Yokemate of Keyboards
Posts: 2720 from 2003/2/24
1. I think it's a cool chip, but it's dual core which makes it less appealing in a MorphOS context (you pay 100% of the cost while MorphOS only can use 50% of the power). It's also e500 cores (what used to be "G3"), i.e. it has no Altivec. If you want e500 there are a few other SoC's in the PowerQuick line of products that would perhaps be more suitable in a MorphOS context. A more interesting chip however (in a desktop context) is the 8640(D) (preferably the single core version, i.e. the one without the "D" extension) or the 8610. They are also SoC's, but they are built on the e600 core (they have Altivec). The 8640 has better connectivity options and would fit nicely in a "Pegasos 3" desktop motherboard with PCI-Express graphics. The 8610 is possibly the best performing 32-bit PPC implementation that was built by Freescale, also it has a built in display controller that would make sense in a netbook or similar (but you could still build a motherboard with a PCI-Express graphics slot of course).
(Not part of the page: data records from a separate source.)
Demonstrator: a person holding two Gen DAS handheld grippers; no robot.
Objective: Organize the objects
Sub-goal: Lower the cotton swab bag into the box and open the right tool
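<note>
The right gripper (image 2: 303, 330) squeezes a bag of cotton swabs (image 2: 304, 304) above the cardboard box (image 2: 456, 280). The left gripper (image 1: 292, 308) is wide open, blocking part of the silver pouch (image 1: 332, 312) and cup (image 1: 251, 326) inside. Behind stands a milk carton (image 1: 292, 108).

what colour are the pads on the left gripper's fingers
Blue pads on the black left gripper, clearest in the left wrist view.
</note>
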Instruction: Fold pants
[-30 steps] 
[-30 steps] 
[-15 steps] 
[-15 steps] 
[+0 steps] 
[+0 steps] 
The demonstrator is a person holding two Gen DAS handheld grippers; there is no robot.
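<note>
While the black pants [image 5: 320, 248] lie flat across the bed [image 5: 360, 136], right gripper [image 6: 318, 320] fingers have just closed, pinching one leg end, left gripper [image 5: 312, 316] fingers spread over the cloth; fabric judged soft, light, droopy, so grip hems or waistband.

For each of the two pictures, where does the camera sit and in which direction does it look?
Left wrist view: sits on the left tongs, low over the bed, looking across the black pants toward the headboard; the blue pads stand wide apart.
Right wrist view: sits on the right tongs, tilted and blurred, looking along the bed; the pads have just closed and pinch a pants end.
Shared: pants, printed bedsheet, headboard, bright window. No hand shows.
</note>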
2. But for any of these chips *truly* becoming interesting in a MorphOS context it would require that someone actually builds suitable motherboards using them. I don't see this happening. Genesi worked on both a 8641D and 8610 design, but has put those on the shelve in favor of their ARM effort around the i.MX515
SoC. Are there anyone else?
3. In short term we have the Mac Mini version of MorphOS to look forward to. Maybe a powerbook release will follow? But then what? There is no interesting roadmap for the PPC platform anymore. What will follow the 8610, that will be more powerful and have even more features? The answer is probably "nothing". The e700 is nowhere to be seen (probably shelved), and since Apple went x86, Freescale's PPC strategy is all about network and automotive controllers. I think that MorphOS at some point down the road will have to jump to either ARM or x86. Or both.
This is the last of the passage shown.